== Task prompt ==
Reproduce every line of the data, exactly and without its pictures.

== Source data ==
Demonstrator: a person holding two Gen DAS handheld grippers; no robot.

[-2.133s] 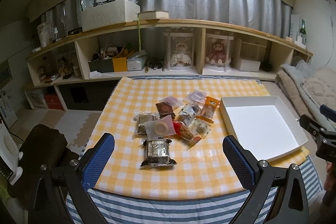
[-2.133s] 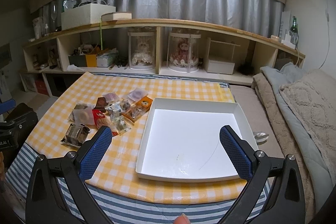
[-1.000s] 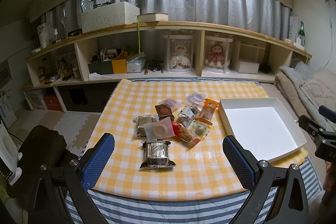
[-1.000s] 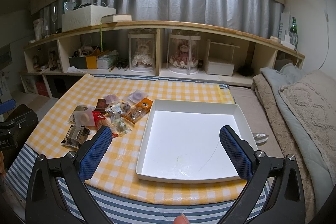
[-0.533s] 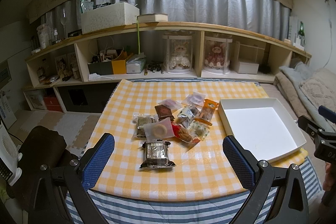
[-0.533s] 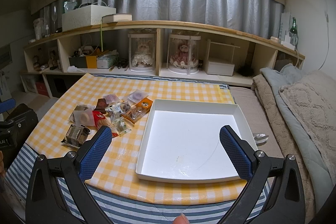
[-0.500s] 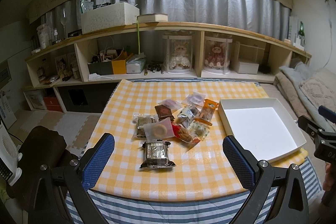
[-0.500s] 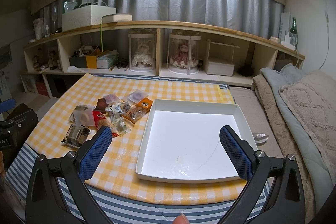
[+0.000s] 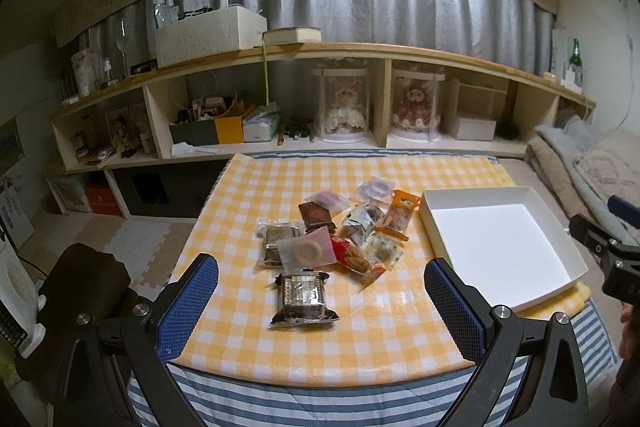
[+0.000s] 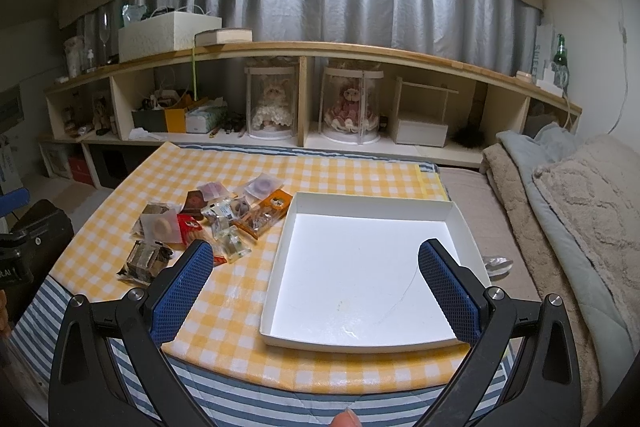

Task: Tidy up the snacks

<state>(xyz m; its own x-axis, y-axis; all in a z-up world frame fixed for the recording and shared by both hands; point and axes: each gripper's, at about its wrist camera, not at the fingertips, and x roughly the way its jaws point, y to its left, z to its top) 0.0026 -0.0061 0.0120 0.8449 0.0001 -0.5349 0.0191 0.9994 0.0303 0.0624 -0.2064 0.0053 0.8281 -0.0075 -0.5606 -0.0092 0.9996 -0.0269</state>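
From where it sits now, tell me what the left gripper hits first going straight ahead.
Probably the dark wrapped snack, lying centred between the open left gripper fingers, nearest of the pile; depth is uncertain.

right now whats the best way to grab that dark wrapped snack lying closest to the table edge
Grip the dark wrapped snack across its narrow middle with the open left gripper, coming straight down from above. It lies flat, lengthwise toward the camera, apart from the pile, so its two long sides look free. The crimped ends would likely slip.

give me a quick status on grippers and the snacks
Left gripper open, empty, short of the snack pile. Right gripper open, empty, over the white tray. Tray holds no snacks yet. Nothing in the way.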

== Answer space ==
Demonstrator: a person holding two Gen DAS handheld grippers; no robot.

[-2.133s] 
[-2.133s] 
[-1.000s] 
[-1.000s] 
[-0.533s] 
[-0.533s] 
[-0.500s] 
[-0.500s] 
[+0.000s] 
[+0.000s] 

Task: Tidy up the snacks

<state>(xyz m; its own x-axis, y-axis; all in a z-up world frame fixed for the recording and shared by both hands; point and axes: each gripper's, at about its wrist camera, not at the fingertips, and x roughly the way its jaws point, y to its left, z to its top) 0.0026 -0.0061 0.0120 0.8449 0.0001 -0.5349 0.0191 0.9994 0.0303 0.0624 -0.2064 0.0053 0.8281 -0.0075 -0.5606 -0.0092 0.9996 -0.0269</state>
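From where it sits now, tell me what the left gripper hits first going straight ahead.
Probably the dark wrapped snack, lying centred between the open left gripper fingers, nearest of the pile; depth is uncertain.

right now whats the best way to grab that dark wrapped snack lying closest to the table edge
Grip the dark wrapped snack across its narrow middle with the open left gripper, coming straight down from above. It lies flat, lengthwise toward the camera, apart from the pile, so its two long sides look free. The crimped ends would likely slip.

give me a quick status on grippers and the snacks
Left gripper open, empty, short of the snack pile. Right gripper open, empty, over the white tray. Tray holds no snacks yet. Nothing in the way.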

No further output remains.